SOMBRE PIANO music? Check. Footage of deserted streets? Check. Maudlin voice-over lamenting “uncertain times”? Check. Seeking a television commercial fit to air amid a pandemic, brands from AT&T to Budweiser sent for their finest admen. All seemed to come up with the same cliché, proclaiming: “We’re in this together.”

This is a hard year for advertising, and not just on the creative front. Global ad spending is expected to be 10% lower than in 2019, according to GroupM, the world’s largest advertising firm by billings. The pandemic led advertisers to trim marketing budgets, deprived sellers of ad space, such as cinemas, of audiences, and left the admen with no work. Rishad Tobaccowala, an adviser to Publicis Groupe, the world’s third-biggest agency, likens it to an asteroid strike: “The Earth will go on. But some dinosaurs will die.”

As the dust settles, a reshaped advertising world is emerging. The buyers are lying low but look ready to splurge. Most of their money will for the first time go online. Offline-ad sellers, long in decline, and the creative agencies, whose middleman business is being pinched from both sides, face gradual extinction.

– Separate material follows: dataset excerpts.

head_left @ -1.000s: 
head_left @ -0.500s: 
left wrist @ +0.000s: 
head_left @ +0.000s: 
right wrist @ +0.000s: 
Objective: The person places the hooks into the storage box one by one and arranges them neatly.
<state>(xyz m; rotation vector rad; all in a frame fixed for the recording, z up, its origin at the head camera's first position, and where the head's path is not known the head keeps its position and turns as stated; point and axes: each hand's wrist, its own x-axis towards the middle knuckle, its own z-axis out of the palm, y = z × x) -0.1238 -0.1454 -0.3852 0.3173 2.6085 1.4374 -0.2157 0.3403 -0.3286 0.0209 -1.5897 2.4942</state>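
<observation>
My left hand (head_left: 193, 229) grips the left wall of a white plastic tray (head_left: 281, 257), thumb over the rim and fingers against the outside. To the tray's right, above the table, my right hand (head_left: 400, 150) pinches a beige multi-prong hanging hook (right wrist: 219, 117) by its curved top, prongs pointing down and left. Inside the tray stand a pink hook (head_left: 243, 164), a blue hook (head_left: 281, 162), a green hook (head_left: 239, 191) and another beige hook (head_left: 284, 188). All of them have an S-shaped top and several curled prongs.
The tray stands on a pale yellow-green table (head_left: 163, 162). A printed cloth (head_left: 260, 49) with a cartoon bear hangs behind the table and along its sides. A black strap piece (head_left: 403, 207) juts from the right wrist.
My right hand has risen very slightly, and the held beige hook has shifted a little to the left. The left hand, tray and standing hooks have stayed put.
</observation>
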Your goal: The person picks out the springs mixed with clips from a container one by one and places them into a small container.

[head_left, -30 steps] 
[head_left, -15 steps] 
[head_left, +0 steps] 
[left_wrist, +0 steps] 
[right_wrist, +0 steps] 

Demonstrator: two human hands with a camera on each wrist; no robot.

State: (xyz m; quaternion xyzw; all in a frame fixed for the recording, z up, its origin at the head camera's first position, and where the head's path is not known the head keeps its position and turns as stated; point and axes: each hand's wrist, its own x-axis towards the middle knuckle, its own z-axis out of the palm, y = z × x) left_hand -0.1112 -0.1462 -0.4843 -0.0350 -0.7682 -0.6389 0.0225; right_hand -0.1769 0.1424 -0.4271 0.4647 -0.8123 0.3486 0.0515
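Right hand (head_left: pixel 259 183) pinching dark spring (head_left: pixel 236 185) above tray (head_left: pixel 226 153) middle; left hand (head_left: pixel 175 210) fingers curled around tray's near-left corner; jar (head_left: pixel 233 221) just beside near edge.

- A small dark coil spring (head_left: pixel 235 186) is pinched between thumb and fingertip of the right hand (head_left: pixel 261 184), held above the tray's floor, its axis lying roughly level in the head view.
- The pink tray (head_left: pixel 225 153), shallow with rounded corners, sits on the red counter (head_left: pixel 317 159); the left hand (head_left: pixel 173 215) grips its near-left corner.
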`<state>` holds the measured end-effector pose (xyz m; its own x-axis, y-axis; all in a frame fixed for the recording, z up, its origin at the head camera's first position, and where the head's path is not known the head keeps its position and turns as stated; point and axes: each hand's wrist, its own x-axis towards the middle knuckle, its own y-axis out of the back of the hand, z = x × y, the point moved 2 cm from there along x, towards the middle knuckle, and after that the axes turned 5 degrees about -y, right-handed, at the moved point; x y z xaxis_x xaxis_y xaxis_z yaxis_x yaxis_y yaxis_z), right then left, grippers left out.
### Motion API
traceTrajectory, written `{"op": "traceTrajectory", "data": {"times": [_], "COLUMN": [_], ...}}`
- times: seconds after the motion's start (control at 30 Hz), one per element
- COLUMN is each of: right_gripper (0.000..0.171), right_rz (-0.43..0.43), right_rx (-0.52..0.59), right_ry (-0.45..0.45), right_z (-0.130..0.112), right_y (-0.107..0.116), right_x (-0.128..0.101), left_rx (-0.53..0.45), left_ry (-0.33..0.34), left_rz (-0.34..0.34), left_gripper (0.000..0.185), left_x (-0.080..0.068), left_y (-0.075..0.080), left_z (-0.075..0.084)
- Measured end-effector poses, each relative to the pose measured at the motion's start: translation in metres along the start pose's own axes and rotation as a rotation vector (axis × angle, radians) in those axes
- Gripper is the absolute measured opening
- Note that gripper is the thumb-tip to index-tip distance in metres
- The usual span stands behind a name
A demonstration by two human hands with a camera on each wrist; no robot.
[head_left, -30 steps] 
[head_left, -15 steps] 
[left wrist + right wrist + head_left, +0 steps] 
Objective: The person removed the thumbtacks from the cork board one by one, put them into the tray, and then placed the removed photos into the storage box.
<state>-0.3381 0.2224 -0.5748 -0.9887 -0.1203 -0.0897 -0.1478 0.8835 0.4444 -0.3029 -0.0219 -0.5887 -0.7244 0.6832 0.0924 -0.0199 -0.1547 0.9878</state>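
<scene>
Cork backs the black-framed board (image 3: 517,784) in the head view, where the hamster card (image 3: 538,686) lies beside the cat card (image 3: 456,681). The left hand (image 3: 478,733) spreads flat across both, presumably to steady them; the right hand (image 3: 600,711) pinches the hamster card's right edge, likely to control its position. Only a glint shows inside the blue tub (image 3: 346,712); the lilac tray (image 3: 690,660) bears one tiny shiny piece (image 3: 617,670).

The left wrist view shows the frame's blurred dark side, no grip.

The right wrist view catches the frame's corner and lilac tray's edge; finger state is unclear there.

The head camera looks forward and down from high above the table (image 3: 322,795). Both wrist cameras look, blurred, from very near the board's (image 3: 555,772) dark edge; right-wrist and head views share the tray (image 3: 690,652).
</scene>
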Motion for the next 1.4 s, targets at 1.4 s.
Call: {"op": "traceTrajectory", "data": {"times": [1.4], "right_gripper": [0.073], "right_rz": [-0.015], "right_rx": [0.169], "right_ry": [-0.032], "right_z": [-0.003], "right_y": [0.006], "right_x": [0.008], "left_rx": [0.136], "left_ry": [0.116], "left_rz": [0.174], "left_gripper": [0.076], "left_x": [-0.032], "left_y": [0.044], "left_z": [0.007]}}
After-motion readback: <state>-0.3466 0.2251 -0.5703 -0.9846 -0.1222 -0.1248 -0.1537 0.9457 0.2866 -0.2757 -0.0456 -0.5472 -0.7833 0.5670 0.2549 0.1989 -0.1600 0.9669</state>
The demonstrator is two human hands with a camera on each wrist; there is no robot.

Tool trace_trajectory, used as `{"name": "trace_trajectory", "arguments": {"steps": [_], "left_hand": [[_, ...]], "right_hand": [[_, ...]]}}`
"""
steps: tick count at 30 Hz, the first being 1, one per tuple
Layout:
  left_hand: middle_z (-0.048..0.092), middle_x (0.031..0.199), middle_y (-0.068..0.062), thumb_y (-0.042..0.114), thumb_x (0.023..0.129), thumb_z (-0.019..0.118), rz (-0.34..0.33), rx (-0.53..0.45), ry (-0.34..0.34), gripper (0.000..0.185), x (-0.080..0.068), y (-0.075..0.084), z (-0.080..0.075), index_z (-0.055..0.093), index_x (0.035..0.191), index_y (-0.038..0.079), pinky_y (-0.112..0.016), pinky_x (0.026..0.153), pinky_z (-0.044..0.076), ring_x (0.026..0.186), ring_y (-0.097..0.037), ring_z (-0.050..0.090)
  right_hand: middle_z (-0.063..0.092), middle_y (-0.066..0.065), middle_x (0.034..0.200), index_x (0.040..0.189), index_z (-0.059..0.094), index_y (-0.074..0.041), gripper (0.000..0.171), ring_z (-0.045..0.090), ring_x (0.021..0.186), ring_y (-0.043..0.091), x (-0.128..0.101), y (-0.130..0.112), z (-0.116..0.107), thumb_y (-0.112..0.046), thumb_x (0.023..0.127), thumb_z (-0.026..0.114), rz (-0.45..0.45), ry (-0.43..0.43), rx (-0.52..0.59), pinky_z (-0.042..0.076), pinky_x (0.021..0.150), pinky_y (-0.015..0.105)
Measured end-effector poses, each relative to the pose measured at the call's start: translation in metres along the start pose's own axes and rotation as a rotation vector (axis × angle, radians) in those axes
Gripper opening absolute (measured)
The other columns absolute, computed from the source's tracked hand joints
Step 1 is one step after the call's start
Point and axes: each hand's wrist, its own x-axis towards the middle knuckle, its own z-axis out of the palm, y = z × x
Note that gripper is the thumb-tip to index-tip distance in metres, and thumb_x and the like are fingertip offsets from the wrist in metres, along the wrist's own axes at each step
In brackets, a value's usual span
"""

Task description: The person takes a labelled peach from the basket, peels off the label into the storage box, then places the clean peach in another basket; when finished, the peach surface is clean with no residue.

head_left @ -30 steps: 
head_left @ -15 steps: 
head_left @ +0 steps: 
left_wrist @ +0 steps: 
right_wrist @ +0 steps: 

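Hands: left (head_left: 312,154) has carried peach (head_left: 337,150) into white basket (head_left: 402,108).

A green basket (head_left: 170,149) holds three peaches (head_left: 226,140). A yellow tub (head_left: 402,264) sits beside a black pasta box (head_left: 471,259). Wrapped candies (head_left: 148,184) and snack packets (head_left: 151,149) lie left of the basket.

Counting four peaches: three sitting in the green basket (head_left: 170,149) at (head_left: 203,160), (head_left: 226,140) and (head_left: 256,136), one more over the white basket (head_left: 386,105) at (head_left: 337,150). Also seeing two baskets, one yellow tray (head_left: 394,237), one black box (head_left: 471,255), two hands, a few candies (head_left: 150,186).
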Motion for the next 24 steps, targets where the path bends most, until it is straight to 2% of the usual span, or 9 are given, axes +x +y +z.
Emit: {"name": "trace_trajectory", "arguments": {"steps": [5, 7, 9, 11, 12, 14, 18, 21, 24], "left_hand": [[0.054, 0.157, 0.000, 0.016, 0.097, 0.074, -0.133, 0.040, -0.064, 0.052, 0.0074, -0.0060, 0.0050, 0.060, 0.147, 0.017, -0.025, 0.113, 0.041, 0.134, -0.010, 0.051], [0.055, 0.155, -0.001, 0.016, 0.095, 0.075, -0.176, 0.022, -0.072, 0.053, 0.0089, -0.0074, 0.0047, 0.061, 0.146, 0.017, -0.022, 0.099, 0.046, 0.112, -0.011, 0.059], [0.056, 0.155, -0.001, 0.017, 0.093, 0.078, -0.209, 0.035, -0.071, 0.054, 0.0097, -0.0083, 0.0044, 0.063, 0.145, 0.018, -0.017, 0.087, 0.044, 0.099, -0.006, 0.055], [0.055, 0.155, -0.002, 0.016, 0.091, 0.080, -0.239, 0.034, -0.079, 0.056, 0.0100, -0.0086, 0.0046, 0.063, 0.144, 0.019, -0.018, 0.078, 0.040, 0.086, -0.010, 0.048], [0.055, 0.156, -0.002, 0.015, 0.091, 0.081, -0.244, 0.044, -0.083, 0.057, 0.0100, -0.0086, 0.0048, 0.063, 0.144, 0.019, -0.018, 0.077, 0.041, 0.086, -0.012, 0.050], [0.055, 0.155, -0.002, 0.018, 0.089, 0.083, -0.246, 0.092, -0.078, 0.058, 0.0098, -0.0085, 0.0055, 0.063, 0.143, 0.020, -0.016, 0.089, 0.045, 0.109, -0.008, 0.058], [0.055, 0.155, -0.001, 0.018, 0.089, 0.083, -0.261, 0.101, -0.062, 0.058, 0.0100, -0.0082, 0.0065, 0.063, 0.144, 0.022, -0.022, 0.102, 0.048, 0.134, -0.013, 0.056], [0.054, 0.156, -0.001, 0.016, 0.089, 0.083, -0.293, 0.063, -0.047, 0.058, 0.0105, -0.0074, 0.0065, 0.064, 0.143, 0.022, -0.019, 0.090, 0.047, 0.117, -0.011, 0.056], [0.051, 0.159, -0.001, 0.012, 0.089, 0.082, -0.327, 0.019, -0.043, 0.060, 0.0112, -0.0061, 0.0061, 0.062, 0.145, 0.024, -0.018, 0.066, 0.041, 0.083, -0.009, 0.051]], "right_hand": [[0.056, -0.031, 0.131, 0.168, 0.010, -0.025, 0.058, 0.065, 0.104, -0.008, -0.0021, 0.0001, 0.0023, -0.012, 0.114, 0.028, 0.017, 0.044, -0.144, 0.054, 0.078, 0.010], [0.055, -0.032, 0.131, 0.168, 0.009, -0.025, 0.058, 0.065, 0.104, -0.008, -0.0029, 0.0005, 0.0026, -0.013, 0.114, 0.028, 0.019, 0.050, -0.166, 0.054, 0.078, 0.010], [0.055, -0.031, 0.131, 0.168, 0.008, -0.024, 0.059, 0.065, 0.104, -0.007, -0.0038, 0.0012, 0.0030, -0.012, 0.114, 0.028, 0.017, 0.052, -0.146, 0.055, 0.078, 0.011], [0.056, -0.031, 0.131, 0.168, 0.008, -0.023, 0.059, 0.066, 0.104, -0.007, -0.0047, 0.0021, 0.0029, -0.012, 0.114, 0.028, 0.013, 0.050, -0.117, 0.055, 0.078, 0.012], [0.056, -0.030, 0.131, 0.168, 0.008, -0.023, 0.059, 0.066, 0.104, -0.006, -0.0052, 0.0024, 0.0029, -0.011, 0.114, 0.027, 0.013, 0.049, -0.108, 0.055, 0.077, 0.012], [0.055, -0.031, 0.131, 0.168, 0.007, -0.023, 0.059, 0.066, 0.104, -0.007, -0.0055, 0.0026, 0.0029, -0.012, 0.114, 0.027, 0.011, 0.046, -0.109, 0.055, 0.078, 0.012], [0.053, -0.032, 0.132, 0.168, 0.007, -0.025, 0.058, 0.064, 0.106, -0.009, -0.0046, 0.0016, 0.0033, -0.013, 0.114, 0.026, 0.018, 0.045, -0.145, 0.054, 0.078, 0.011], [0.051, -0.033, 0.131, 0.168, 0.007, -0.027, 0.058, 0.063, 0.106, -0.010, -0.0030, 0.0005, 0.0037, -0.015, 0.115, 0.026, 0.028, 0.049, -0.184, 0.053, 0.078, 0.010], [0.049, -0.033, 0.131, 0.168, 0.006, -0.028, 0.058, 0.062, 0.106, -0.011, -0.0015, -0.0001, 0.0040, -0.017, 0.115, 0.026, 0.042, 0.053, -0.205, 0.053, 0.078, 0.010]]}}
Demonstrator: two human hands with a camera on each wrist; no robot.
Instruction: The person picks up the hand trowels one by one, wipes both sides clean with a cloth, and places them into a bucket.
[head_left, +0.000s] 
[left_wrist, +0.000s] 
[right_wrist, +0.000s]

Despite a slump like no other, ad spending may fall by less this year than the 11.2% drop that followed the financial crisis in 2009. And whereas most of the advertising dollars pulled during the recessions of 2001 and 2009 never came back, this time they may return to pre-pandemic levels as early as next year, believes MoffettNathanson, a research firm (see chart 1 ). How come? In a word: internet.

In 2001, when Google was a startup and Mark Zuckerberg in high school, digital advertising made up 5% of America’s ad mix (see chart 2). In 2010 advertisers spent twice as much on print and radio as online, even as people were spending more time with computers and smartphones than with magazines or radio. Eventually, companies that pulled radio and print commercials in these downturns realised they didn’t need them.

They are more reluctant to trim online adverts. Whereas old-school formats are taking their customary beating this year—print advertising will fall by 32%, expects MAGNA, a research arm of Interpublic, another big agency—digital will be flat, or even tick up. The internet draws in new advertisers and persuades existing ones to spend more. Smaller firms that cannot pay for pricey television clips can afford to experiment online. The 100 biggest advertisers on American network TV account for more than 70% of ad sales but in search and on Facebook the top 100’s share is 26% and 20%, respectively. Companies are also diverting their “below the line” marketing budgets—for things like direct mail and in-store promotions—online. The analytics offered by technology giants have encouraged buyers to keep running commercials until the return on investment shows signs of decline. And the growing number of firms that only exist on the internet cannot easily cut online ads. For them, digital advertising is “the new rent”, says Mark Shmulik of Bernstein, a research firm. Online retailers save on physical shopfronts but must maintain a visible virtual presence, recession or not.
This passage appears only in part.